■ **ABOUT THIS EXERCISE**
Once you reach the line that holds "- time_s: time" in the listing below, output it and every line after it through the line that holds "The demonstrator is", word for word.

[Opening INFORMATION SHOWN section]

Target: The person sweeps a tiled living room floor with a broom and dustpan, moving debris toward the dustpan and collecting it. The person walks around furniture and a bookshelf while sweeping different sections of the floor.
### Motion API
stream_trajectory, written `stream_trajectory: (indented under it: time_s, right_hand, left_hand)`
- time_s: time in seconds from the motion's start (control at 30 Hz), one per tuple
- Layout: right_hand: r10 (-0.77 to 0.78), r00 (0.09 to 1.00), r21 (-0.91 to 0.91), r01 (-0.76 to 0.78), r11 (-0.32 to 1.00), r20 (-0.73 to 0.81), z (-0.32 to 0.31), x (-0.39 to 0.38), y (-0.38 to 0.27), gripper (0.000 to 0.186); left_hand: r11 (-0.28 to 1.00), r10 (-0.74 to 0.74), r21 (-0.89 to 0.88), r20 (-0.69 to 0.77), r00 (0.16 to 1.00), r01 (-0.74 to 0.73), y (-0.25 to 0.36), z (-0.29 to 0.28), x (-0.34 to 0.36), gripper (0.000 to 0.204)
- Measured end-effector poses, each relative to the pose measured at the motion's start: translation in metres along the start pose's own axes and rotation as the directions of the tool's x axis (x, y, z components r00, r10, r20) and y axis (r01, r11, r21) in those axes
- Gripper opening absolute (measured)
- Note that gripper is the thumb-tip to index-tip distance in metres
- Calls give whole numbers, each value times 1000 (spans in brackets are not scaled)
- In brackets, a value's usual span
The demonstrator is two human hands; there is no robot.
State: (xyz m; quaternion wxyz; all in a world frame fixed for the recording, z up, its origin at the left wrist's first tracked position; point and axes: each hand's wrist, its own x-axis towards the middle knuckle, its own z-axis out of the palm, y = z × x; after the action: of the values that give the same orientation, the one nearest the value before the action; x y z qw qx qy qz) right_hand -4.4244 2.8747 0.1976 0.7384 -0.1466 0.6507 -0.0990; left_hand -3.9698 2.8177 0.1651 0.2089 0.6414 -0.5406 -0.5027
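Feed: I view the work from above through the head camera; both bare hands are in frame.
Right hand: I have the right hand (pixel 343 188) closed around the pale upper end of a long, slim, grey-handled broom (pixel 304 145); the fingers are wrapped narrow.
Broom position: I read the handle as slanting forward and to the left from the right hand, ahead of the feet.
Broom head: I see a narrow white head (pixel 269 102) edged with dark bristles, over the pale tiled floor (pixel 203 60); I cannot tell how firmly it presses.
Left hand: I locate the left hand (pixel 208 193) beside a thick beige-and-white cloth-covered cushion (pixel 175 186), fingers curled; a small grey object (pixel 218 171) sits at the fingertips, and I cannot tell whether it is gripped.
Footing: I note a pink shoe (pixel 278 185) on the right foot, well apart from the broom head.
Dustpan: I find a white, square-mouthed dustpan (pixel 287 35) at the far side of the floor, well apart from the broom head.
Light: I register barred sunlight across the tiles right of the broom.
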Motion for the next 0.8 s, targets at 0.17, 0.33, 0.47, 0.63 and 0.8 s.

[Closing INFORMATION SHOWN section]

■ **TASK SOLUTION**
- time_s: time in seconds from the motion's start (control at 30 Hz), one per tuple
- Layout: right_hand: r10 (-0.77 to 0.78), r00 (0.09 to 1.00), r21 (-0.91 to 0.91), r01 (-0.76 to 0.78), r11 (-0.32 to 1.00), r20 (-0.73 to 0.81), z (-0.32 to 0.31), x (-0.39 to 0.38), y (-0.38 to 0.27), gripper (0.000 to 0.186); left_hand: r11 (-0.28 to 1.00), r10 (-0.74 to 0.74), r21 (-0.89 to 0.88), r20 (-0.69 to 0.77), r00 (0.16 to 1.00), r01 (-0.74 to 0.73), y (-0.25 to 0.36), z (-0.29 to 0.28), x (-0.34 to 0.36), gripper (0.000 to 0.204)
- Measured end-effector poses, each relative to the pose measured at the motion's start: translation in metres along the start pose's own axes and rotation as the directions of the tool's x axis (x, y, z components r00, r10, r20) and y axis (r01, r11, r21) in those axes
- Gripper opening absolute (measured)
- Note that gripper is the thumb-tip to index-tip distance in metres
- Calls give whole numbers, each value times 1000 (spans in brackets are not scaled)
- In brackets, a value's usual span
The demonstrator is two human hands; there is no robot.

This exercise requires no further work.